L’entrée en scène du nouvel homme providentiel se fit en deux temps. D’abord, il fut seulement appelé pour une tâche ponctuelle limitée dans le temps, avec un statut quelque peu bizarre sans doute, mais, bah ! qui eût songé à s’en formaliser du moment que son travail devait bénéficier au pays ?
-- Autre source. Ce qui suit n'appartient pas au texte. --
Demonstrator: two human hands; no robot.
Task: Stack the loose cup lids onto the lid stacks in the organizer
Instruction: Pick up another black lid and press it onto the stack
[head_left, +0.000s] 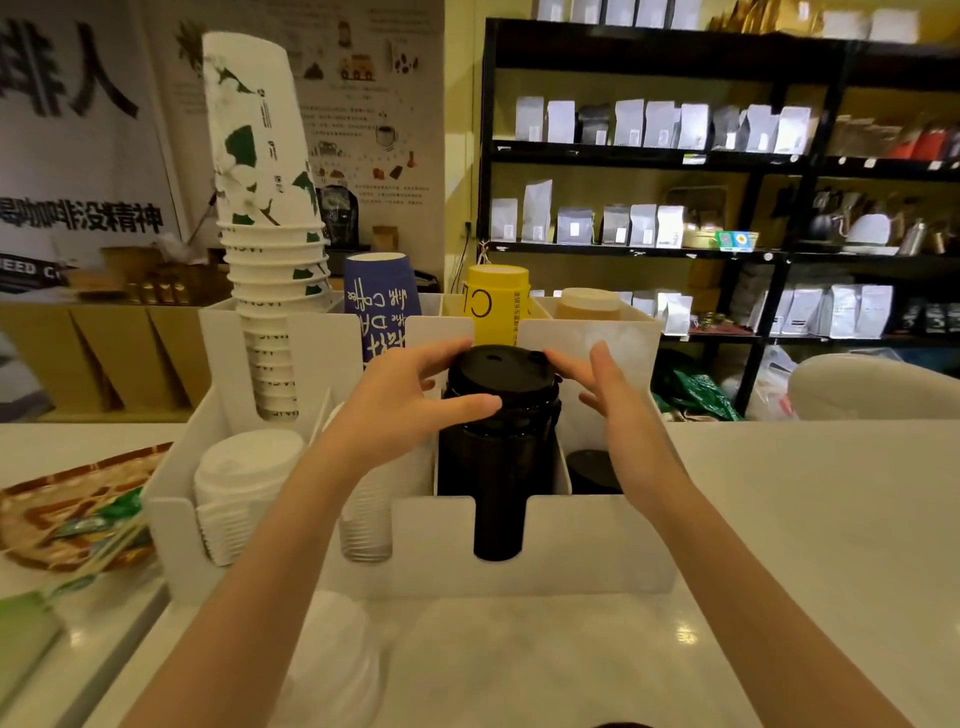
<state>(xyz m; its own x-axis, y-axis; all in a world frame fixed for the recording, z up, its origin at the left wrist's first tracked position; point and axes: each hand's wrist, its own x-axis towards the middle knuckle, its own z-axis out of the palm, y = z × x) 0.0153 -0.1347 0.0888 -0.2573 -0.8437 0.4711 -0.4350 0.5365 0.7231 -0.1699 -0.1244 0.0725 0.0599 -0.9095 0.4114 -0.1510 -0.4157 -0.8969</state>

Le 18 avril 1990, un mois après l’abandon du plan d’austérité de Moïse Koumoué Koffi sous la pression de la rue, un décret du président de la République créait un comité interministériel de coordination et de relance économique (Cicpsre). A la surprise générale, le gouverneur de la Bceao était chargé de la présidence de ce comité. Il n’était pas membre du gouvernement, mais le gouvernement se trouvait de facto placé sous son autorité. Dans son livre de souvenirs, Camille Alliali raconte sa propre surprise et comment il tenta, en vain, de mettre son patron en garde contre une telle innovation : « Je lui ai fait observer qu’il n’était pas habituel qu’une personnalité qui n’était pas membre du gouvernement puisse être nommée à la tête d’un comité composé de ministres. Il a perçu la difficulté et m’a fait savoir qu’il m’enverrait le secrétaire général du gouvernement pour qu’ensemble nous trouvions la forme à donner à cette mission. Je n’ai vu arriver ni le secrétaire général du gouvernement ni autre collaborateur du président… » (Disciple d’Houphouët-Boigny ; p. 114).
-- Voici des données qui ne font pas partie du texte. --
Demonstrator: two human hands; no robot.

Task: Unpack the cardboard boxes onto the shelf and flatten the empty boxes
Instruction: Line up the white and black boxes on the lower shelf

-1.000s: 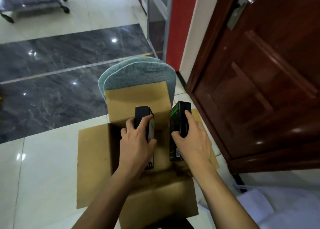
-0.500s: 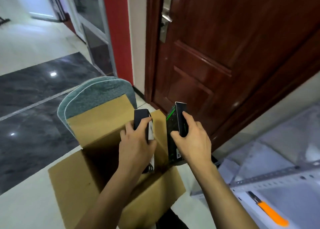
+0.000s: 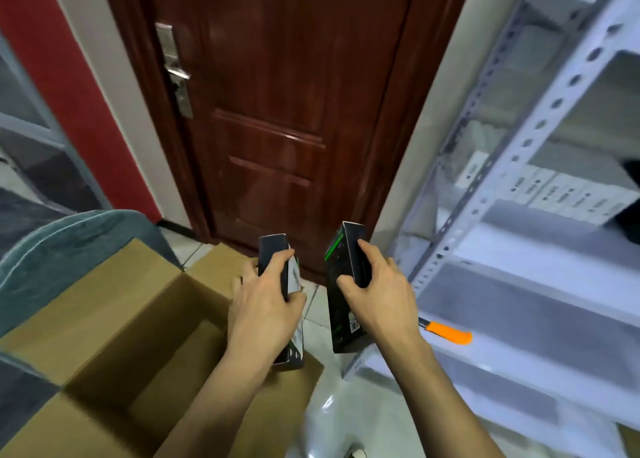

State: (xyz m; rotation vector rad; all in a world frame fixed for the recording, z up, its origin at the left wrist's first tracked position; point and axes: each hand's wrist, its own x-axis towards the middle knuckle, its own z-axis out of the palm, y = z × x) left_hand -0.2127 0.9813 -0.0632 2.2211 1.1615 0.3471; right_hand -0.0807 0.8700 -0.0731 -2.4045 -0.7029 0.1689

Voilà donc Ouattara installé pour cent jour, le temps de tester la vigueur d’éventuels réflexes nationalistes résiduels ayant pu échapper au savant travail de dépossession des Ivoiriens de leurs droits civiques auquel Houphouët s’employa avec zèle tout au long de ses quarante ans d’hégémonie. Pas de réactions de rejet perceptibles mais, au contraire, jusqu’à des leaders de l’opposition prétendument radicale qui faisaient antichambre chez lui ! C’est qu’alors aucun ivoirien n’imaginait qu’il faudrait bientôt compter ce nouveau venu, ce venu d’ailleurs, parmi les candidats à la succession d’Houphouët ni, a fortiori, qu’il s’imposerait si facilement comme le favori de l’épreuve !
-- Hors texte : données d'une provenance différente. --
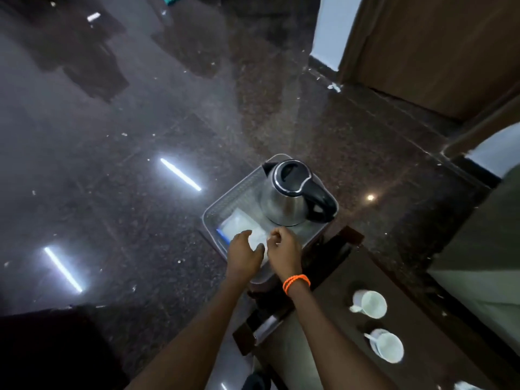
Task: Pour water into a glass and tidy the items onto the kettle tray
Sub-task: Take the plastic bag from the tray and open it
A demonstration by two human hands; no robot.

Le 7 novembre, un autre décret nommait pour de bon Alassane Ouattara Premier ministre, chef du gouvernement. Entre temps, toujours par la seule volonté d’Houphouët, il avait été élevé au rang de deuxième personnage du Parti démocratique de Côte d’Ivoire (Pdci) auquel il n’avait jamais appartenu.  

Comme un contre-feu destiné à parer à toutes les surprises pouvant émaner soit d’un parlement ingouvernable, soit d’un Pdci devenu imprévisible

Entre le 18 avril et le 7 novembre 1990, la situation intérieure avait subi de profondes modifications. D’une part, fin avril 1990, l’opinion avait imposé au pouvoir les libertés d’opinion, d’expression et d’association, et plusieurs partis politiques indépendants s’étaient déclarés. Début octobre, faute de pouvoir départager les nombreux prétendants en lice, le congrès de l’ancien parti unique s’était séparé sans pourvoir au poste de secrétaire général nouvellement rétabli. En outre, de lourdes incertitudes pesaient sur les résultats des élections législatives annoncées pour la fin novembre. Une cuisante défaite de l’ancien parti unique n’était pas impossible. Les estimations les plus optimistes donnaient en effet pour certaine une entrée massive de l’opposition au parlement avec pour conséquence la transformation de ce qui n’était jusqu’alors qu’une simple chambre d’enregistrement, en un vrai parlement. Menace d’autant plus réelle que, depuis la perte de son monopole, l’ancien parti unique connaissait une grave crise d’identité. Enfin, l’agitation politique et sociale se poursuivait. D’autre part, peu à peu et de manière pour ainsi dire furtive, grâce à ses traditionnels appuis extérieurs, Houphouët avait repris la main. Le 28 octobre, il avait été reconduit par 2.993.806 voix contre 548.441 voix à son unique challenger, Laurent Gbagbo, le candidat du Front populaire ivoirien (Fpi) soutenu par les autres partis de l’opposition radicale. Pour autant,  tout n’était pas encore gagné pour le triomphateur de ce scrutin arrangé. Après l’échec du 9e congrès de l’ancien parti unique, les assises de rattrapage prévues début 1991 ne s’annonçaient pas sous les meilleurs auspices. Notamment, il n’était pas sûr qu’à l’issue de ce congrès extraordinaire, le Pdci continuerait d’être l’instrument docile qu’il était depuis les purges de 1963-1964. Dans de telles conditions, l’élévation de Ouattara et son prépositionnement dans ces deux postes clés peuvent être interprétés comme un contre-feu destiné à parer à toutes les surprises pouvant émaner soit d’un parlement ingouvernable, soit d’un Pdci devenu imprévisible.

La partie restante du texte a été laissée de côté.